Blackfriars old scholar Mark Haskett is serving up success on the international sporting circuit.
Just four years after taking up the sport, Haskett (BPS’01) is now Australia’s number one-ranked player – and third in the world – in blind tennis (B2 singles category).
Since taking up tennis in 2019, and representing Australia in Spain at the International Blind Tennis Tournament that year, Haskett, 40, has gone on to huge success on the national and international scenes.
Earlier this year, he won the Blind and Low Vision Victorian Open Championships. He was a finalist for Most Outstanding Athlete with a Disability at the Tennis SA Awards and he won the B2 singles title at the Australian Championships in 2022.
His outstanding success in the sport has come after he captained South Australia, and represented Australia, in blind cricket.
Haskett, who has only 5% vision, started playing sport to keep up with his brothers – all of whom were also students at Blackfriars, as was his dad, Peter Haskett (BPS’63). His nephew, Seb, is currently in Year 5.
“I always loved my sport,” said Haskett, who came to Blackfriars as a Year 3 student in 1992.
“My brother Matthew (BPS’97) was the one that got me into sport. I always wanted to do what he did. I played water polo for school in Year 8, 9 and 10, but I had to drop it after that, because of the vision.
“I started running the boundary for footy. I couldn’t play, because I couldn’t see the ball, but I could run the boundary and, from there, I got into athletics.
“Sports days were funny because I never nominated for anything, but people would call out my name to do all the distance events; the 800m, the 1500m, I’d do them all!”
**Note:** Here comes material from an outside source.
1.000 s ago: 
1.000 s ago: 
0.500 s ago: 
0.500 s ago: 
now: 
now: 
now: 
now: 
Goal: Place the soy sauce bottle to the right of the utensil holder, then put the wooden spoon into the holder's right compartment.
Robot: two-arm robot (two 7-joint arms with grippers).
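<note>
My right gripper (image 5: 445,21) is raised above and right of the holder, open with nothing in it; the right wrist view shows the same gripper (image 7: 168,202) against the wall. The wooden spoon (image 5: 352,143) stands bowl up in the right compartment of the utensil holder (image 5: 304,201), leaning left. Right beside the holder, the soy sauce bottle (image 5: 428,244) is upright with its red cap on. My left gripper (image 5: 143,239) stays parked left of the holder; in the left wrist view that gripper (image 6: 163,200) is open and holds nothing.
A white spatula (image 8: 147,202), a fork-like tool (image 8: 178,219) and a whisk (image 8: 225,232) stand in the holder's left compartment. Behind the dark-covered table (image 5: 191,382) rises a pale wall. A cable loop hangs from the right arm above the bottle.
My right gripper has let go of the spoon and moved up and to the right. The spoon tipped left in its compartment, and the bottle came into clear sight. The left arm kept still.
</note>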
His introduction to cricket came after he attended a come and try session run by the South Australian Cricket Association.
“I was about 16 at the time. Mum said, ‘If you can be good for the week, you can go.’ So I was extra good!”
He started playing club cricket and was quickly picked for the state team.
“And then the Australian team and I made the Australian team for the Ashes in 2004,” he said. “I travelled the world with cricket. Won the Ashes series, made the World Cup finals. That was a pretty surreal experience.”
As he got a bit older, the physical demands of cricket started to take a toll. It was his fiancée who suggested he give tennis a go.
Next month, he heads to the International Blind Sports Federation World Games, in Birmingham.
Alongside his tennis commitments, Haskett is a dad and a primary school teacher.
“Blackfriars gave me that opportunity (to become a teacher),” said Haskett, who won an “Outstanding Participation in the Life of the School” award in Year 12. “I remember saying to (former Blackfriars teachers) Rita Purvis and Fiona Wald that I wanted to be a PE teacher, and they made sure I could get there.”
And while at age 40, he could be forgiven for thinking about retiring from competitive sport, he has no plan to hang up the racquet just yet, his son his motivation to continue on the court.
“I want him (my son) to be able to see what I am doing,” Haskett said. “I want him to know that just because his dad is blind, it doesn’t mean I can’t achieve. I just love being out there, playing with him.”